=== Supplied information ===

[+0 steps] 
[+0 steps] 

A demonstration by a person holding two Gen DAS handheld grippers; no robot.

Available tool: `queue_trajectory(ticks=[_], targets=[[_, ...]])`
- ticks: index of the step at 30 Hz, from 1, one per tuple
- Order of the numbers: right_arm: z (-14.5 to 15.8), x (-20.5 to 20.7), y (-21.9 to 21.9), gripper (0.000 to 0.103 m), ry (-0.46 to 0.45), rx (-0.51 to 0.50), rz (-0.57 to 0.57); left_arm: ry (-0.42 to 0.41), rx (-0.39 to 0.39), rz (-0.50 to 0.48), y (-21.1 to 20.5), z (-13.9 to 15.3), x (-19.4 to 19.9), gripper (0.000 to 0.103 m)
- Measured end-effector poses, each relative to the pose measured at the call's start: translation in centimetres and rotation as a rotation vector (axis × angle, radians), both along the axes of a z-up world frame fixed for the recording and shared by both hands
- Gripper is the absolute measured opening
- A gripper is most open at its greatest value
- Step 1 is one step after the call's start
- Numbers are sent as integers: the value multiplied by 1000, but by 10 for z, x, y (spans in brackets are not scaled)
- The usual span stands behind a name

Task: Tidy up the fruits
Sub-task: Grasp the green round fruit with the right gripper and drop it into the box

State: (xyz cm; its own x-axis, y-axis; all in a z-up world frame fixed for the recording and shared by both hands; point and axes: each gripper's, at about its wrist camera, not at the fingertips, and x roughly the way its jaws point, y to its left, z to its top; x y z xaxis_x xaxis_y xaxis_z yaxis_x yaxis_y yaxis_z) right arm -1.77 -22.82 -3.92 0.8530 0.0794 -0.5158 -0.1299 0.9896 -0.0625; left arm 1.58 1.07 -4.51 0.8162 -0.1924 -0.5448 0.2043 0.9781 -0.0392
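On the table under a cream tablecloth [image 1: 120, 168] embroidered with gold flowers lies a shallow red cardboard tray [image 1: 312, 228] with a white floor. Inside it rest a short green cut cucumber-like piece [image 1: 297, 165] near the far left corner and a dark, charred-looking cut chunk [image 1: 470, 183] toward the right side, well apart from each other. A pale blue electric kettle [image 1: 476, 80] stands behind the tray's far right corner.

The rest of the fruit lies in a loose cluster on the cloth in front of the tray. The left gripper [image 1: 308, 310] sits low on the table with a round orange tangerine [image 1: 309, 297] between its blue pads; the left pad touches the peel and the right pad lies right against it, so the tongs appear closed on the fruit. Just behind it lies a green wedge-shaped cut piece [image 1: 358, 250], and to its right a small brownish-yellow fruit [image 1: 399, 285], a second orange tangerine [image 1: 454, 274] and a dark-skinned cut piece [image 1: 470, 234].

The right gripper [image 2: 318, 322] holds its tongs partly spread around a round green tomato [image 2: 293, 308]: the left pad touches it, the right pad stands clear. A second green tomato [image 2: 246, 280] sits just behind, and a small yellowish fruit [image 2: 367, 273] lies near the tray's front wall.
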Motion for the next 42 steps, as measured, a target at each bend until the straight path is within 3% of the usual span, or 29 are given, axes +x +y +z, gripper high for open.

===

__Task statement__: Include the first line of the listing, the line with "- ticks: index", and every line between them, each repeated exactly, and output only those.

__Written response__:
[+0 steps] 
[+0 steps] 

A demonstration by a person holding two Gen DAS handheld grippers; no robot.

Available tool: `queue_trajectory(ticks=[_], targets=[[_, ...]])`
- ticks: index of the step at 30 Hz, from 1, one per tuple

Nothing else is part of this exercise.